Kepala Biro Kerjasama UMY Indira Prabasari PhD mangatakan kunci utama untuk membebaskan negara Palestina dari penjajahan Israel adalah dengan pendidikan. Saat ini bangsa Palestina mempersiapkan dirinya agar terbebas dari belenggu penjajahan Israel.

“Pemerintah Palestina saat ini tengah fokus dan gencar mengirimkan dosen – dosen dan mahasiswanya melakukan studi lanjut ke luar negeri, salah satunya ke Indonesia,” kata Indira seusai menerima kunjungan singkat Duta Besar Palestina Fariz Nafi’ Atieh Mehdawi, Selasa (10/2/2015).

Sebenarnya sudah ada dosen dan mahasiswa dari University of Palestine yang melanjutkan studinya di Indonesia, lanjutnya.

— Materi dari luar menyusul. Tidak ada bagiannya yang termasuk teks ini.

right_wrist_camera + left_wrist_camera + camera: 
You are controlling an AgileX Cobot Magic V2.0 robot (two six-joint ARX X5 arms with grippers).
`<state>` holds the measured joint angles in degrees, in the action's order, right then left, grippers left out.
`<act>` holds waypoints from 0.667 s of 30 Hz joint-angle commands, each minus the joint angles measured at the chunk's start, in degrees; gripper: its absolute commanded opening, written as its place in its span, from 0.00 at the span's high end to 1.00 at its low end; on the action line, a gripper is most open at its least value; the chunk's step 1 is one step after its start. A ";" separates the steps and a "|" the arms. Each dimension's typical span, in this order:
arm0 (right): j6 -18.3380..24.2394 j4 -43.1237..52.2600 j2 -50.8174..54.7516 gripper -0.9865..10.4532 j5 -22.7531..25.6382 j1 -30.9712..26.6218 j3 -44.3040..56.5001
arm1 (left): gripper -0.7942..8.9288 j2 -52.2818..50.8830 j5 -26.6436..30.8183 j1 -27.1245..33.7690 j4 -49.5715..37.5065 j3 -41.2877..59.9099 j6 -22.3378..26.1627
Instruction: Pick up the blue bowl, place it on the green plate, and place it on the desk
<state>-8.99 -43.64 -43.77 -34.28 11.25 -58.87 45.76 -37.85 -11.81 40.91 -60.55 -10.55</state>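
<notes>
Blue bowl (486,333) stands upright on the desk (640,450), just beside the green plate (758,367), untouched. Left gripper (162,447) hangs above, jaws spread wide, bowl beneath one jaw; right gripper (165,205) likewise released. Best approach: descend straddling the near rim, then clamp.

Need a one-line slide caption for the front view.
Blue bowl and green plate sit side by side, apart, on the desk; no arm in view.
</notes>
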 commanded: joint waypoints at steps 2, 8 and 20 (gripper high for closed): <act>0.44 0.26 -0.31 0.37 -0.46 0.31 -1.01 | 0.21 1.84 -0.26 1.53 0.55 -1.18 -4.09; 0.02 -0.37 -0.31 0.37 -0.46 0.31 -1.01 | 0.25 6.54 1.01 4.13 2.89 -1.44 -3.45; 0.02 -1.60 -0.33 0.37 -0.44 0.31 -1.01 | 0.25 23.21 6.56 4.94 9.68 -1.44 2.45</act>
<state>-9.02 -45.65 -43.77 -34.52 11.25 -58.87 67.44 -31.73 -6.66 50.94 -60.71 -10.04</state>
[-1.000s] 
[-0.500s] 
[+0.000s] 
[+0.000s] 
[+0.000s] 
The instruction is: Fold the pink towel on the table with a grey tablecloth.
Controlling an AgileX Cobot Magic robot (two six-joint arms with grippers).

Tahun ini UMY ikut berkontribusi memberikan beasiswa bagi para dosen dan mahasiswa dari bumi para Nabi itu dalam mempelajari bahasa dan budaya Indonesia.

“Tahun perdana ini akan ada empat mahasiswa Palestina yang akan melanjutkan studinya di UGM. Kami menyediakan beasiswa pembelajaran budaya dan bahasa Indonesia bagi mereka selama 3 bulan, sebelum mereka menjalani kuliahnya di bulan September 2015 mendatang,” paparnya.

Selain itu kata Indira, pada waktu dekat UMY dan pemerintahan Palestina juga akan menandatangani nota kesepahaman (MoU) dalam bidang akademik. Dalam kerjasama itu nantinya UMY juga akan berencana untuk mengadakan student exchange, staff exchange, dan kegiatan-kegiatan akademik lainnya dengan University of Palestine.

“Ini juga sebagai kontribusi UMY dalam memajukan dunia pendidikan di Palestina,” imbuhnya.

Sementara itu, Fariz Mehdawi, Dubes Palestina untuk Indonesia, membenarkan bahwa kerjasama dalam pendidikan tersebut merupakan kunci penting bagi negaranya untuk bebas dari tangan Israel. Karena itu banyak dosen dan mahasiswa Palestina yang melanjutkan studinya ke luar negeri.

Sebab kata Fariz, setelah mereka menyelesaikan studi master dan doktornya di luar negeri, maka mereka diharuskan untuk kembali ke negaranya untuk membangun pendidikan di Palestina.

“Inilah kunci untuk membebaskan bangsa Palestina dari tangan Israel,” ujarnya.

​Fariz berpesan, jika ada yang ingin membantu rakyat dan negara Palestina, saat ini bukan lagi memberikan bantuan dengan mengirimkan orang-orang untuk berjihad secara fisik. “Melainkan dukungan untuk membantu para dosen dan mahasiswa Palestina agar bisa studi lanjut. Karena dengan pendidikan itulah bangsa kami bisa melepaskan diri dari jajahan Israel,” pungkasnya.